#### WHAT YOU SHOULD DO:
Copy each line of the entries beneath that contains the word "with".
──────────────────────────────
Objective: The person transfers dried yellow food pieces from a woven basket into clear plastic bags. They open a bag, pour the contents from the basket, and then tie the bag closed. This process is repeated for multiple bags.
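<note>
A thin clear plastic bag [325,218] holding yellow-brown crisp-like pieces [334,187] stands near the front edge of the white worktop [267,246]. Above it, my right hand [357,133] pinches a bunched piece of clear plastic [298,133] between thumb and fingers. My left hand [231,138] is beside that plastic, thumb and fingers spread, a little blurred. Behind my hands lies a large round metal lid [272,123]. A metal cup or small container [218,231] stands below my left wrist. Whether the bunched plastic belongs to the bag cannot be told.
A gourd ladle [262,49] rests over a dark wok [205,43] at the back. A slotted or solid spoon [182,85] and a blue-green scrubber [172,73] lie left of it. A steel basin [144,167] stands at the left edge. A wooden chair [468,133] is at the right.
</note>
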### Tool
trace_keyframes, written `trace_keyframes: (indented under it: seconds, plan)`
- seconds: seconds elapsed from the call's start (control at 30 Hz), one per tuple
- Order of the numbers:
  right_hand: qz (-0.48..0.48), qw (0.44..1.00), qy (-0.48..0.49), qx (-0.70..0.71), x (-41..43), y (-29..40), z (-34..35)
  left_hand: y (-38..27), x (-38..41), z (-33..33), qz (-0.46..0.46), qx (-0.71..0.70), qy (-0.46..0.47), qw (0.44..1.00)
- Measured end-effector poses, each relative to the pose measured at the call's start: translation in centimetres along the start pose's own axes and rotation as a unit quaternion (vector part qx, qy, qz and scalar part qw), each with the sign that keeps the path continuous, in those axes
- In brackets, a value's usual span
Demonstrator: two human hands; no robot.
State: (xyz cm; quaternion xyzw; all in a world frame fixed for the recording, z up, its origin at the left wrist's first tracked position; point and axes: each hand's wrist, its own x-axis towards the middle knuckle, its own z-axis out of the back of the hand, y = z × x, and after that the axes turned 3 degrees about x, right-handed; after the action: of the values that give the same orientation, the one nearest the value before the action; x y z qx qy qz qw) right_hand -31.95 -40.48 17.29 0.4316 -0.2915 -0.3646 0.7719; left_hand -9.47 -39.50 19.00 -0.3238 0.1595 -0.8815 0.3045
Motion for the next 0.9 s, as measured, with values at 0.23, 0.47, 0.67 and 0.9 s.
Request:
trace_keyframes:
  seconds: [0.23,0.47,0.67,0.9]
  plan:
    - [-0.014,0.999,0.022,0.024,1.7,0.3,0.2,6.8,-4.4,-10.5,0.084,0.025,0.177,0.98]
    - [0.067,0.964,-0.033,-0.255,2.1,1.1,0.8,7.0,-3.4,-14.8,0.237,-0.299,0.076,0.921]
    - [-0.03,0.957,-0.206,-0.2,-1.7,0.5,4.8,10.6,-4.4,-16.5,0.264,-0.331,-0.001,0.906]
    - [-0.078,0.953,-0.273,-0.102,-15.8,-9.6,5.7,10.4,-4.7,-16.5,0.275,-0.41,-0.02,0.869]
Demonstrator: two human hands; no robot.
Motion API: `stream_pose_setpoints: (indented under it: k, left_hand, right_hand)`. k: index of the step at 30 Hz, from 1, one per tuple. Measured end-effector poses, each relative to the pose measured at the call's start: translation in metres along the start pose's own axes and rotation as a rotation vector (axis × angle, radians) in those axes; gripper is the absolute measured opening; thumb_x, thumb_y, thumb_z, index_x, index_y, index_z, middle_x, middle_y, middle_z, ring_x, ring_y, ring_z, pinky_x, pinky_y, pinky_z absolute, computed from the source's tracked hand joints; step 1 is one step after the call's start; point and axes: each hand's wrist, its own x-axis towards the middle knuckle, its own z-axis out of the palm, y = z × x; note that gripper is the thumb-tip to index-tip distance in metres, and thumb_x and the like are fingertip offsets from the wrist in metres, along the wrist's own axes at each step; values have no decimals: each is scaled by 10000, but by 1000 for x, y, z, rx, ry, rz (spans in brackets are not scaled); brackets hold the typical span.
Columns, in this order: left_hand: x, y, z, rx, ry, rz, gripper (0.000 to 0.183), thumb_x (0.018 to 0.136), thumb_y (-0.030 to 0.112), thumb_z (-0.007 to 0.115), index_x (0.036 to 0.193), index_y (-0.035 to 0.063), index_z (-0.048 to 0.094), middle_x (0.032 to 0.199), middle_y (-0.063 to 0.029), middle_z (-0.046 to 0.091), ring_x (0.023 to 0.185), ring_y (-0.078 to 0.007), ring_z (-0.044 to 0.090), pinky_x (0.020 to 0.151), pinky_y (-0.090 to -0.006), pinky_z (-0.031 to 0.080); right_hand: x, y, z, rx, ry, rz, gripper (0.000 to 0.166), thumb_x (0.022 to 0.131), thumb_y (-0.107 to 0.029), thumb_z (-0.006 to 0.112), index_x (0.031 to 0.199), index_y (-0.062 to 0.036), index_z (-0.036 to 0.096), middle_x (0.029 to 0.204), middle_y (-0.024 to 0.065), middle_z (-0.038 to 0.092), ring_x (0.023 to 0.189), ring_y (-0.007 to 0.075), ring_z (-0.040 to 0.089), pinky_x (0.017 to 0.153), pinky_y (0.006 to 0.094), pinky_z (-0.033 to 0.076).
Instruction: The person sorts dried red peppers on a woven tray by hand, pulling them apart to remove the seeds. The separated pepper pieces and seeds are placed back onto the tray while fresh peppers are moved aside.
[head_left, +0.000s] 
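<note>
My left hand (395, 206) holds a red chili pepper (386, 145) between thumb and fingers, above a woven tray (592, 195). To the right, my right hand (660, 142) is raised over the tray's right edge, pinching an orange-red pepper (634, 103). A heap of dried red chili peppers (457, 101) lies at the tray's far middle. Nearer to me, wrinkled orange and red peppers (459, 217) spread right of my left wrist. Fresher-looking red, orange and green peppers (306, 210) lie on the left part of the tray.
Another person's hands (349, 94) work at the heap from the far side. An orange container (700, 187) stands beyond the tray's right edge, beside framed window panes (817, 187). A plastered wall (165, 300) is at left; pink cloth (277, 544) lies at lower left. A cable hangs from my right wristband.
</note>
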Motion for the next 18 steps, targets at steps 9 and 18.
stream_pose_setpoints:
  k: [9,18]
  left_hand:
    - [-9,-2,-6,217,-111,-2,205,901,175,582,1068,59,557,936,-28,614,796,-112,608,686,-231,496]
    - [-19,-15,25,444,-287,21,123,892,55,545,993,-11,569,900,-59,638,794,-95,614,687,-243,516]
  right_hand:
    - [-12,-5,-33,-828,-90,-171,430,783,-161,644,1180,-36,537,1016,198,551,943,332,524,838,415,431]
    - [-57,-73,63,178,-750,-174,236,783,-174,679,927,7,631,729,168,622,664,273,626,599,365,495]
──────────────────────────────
#### EXERCISE SOLUTION:
- Measured end-effector poses, each relative to the pose measured at the call's start: translation in centimetres along the start pose's own axes and rotation as a unit quaternion (vector part qx, qy, qz and scalar part qw), each with the sign that keeps the path continuous, in those axes
Motion for the next 0.9 s, as measured, with values at 0.23, 0.47, 0.67 and 0.9 s.

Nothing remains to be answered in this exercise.